On Monday morning, I watched the news conferences held by Rudolph Giuliani on Sept. 11, 2001, when he was still the mayor of New York. Eighteen-plus years later, they look like dispatches from a remote and impossible universe, a place where dolphins roamed the earth and the sun shone pink.

But at the time, they couldn’t have been more real or reassuring. As impossible as it is to imagine, Rudolph Giuliani — the yowling Gollum of basic cable, President Trump’s Cain-raisingest enabler — was once one of the most steadying, reassuring men in the United States. If I hadn’t lived through it, I would have said I’d dreamed it. But you can watch the footage yourself: There he is, speaking directly and from the heart, calm as snow.

What drove me to review these news conferences was a simple question: What was Giuliani providing at a time of crisis that Donald Trump, facing a potential emergency of a similar magnitude, is not?

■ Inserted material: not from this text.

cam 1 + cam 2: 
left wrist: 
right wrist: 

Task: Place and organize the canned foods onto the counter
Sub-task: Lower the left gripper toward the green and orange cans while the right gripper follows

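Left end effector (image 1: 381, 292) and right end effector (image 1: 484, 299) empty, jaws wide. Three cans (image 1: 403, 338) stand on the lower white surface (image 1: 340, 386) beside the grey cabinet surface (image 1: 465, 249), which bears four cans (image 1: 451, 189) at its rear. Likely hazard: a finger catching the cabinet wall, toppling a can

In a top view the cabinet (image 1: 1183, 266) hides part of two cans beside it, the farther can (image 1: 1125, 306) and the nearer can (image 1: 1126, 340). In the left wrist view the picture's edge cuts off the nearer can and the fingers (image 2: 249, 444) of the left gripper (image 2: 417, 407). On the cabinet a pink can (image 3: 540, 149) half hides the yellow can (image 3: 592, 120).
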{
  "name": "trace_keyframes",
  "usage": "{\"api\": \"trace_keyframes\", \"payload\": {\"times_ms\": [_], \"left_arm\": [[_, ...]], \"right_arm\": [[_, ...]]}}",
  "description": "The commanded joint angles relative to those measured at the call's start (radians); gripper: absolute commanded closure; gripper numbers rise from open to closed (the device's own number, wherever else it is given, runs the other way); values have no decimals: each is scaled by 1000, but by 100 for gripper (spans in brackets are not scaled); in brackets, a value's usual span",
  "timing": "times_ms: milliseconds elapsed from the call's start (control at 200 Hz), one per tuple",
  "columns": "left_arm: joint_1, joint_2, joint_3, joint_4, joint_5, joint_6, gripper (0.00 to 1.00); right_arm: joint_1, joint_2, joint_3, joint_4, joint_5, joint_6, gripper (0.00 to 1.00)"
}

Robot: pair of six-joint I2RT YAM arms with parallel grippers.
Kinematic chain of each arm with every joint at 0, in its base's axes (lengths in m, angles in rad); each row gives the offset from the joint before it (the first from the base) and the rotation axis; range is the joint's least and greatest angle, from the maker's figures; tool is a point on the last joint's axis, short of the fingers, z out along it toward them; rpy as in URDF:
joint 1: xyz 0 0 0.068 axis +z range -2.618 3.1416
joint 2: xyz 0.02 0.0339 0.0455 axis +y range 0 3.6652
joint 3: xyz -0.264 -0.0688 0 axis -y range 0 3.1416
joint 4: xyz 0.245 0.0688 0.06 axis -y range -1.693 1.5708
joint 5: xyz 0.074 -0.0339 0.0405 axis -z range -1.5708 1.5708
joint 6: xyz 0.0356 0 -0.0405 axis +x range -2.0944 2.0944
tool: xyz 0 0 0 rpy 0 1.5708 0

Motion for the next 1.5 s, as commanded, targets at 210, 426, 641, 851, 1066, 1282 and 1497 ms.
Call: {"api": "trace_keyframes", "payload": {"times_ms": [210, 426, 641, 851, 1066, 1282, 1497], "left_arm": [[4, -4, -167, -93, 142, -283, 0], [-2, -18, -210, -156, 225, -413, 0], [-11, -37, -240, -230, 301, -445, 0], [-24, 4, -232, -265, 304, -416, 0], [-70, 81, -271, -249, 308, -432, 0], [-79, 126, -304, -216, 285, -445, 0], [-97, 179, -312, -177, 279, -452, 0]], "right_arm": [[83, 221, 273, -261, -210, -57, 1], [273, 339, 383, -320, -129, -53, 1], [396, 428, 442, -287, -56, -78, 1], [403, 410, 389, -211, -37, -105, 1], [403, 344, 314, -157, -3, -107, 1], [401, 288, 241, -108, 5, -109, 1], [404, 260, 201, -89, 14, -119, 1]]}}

Part of it was sheer competence. Giuliani exuded a level of self-possession and authority that was impossible to fake. He rattled off the names of people he’d spoken to and what they were doing. He spoke in numbers: how many rescue workers were downtown, how many civilians had been evacuated to Liberty State Park, across the Hudson River. Over the following days he appeared frequently, providing updates, knowing that ubiquity is the key to stemming panic, and he spoke practically, about concrete things. Were the subways running? Partly. The kids? Staying in school.

He didn’t lie. When asked on the afternoon of Sept. 11 how many casualties there were, he said he didn’t know — “more than any of us can bear, ultimately.” It was one of the most heartbreaking spontaneous utterances I’ve heard from a person in public life.

What he didn’t do was frame anything politically, ever, and the conversation could easily have soured in that direction. This was a press corps that on Sept. 10 did not harbor any great love for Rudolph Giuliani. They could easily have grilled him: Why had his administration put its Emergency Command Center, conceived precisely for a moment like this, in 7 World Trade Center, a known target of terrorists?

He never gave them the chance. Giuliani seemed to know instinctively that what the public craved during a crisis was humanity, humility and community. And that, even more than a sense of control, is what he established in those news conferences — a sense that he cared, that our institutions cared, that we wouldn’t be asked to fend for ourselves.

His replies, always, appealed to our better angels. “Nobody should engage in group blame,” he said, when told that Muslims in New York were fearful they’d be targeted by angry citizens. “Then they’re just participating in the kind of activity we just witnessed. New Yorkers are not like that.”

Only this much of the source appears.